Principled Distance is a new model of secularism given by Rajeev Bhargava. The separation of government institutions and persons mandated to represent the state from religious institutions and religious dignitaries. He says that Indian secularism did not erect a strict wall of separation, but proposed a 'principled distance' between religion and state. Moreover, by balancing the claims of individuals and religious communities, it never intended a bludgeoning privatization of religion. In India, secularism means equal treatment of all religions. Religion in India continues to assert its political authority in matters of personal law. The western model of secularism is criticized in India for being an outdated concept as Rajeev argued that since Western model was developed when society was more homogeneous but since in the era of globalization, society is becoming more heterogeneous therefore a new concept, suitable for the present situation, is needed. He even argued that since Europe itself is no more homogeneous hence West should also follow the principled distance model which on one hand respects the diversity and at the same time empowers the state to interfere in case of any discrimination in the name of religion.
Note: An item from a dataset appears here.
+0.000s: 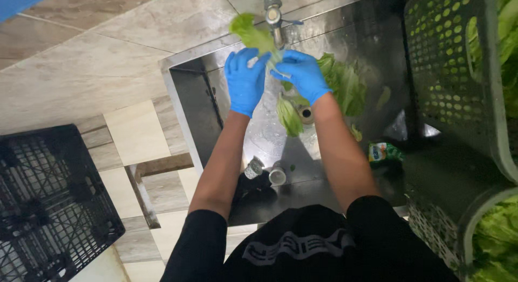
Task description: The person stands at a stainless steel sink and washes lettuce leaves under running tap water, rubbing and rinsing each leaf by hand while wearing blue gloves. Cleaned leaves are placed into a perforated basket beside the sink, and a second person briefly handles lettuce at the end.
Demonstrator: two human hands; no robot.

Examples of Principled Distance

Article 29 & 30 in Constitution of India seeks a principled distance between minorities as well as majority to protect, preserve and propagate their cultural, linguistic and religious identity through establishment of cultural and education institutions.

The Haj subsidy is a subsidy given to Indian Muslim Hajj pilgrims by the Government of India. The program has its origins in British colonial era. In post-colonial era, the Nehru government expanded the program in 1959 with the Hajj Act. The subsidy and taxpayer funded arrangements initially applied to Muslim Indian pilgrims traveling for religious reasons to Saudi Arabia, Syria, Iraq, Iran and Jordan. Since 1973, pilgrims applying through the Haj Committee of India are offered a concessionary fare on Air India. The subsidy was withdrawn on January 16, 2018 as per the orders of the Supreme Court of India.

Central Wakf Council, India  is an Indian statutory body established in 1964 by the Government of India under Wakf Act, 1954 (now a sub section the Wakf Act, 1995) for the purpose of advising it on matters pertaining to working of the State Wakf Boards and proper administration of the Wakfs in the country. Wakf is a permanent dedication of movable or immovable properties for  religious, pious or charitable purposes as recognized by Muslim Law, given by philanthropists. The grant is known as mushrut-ul-khidmat, while a person making such dedication is known as Wakif.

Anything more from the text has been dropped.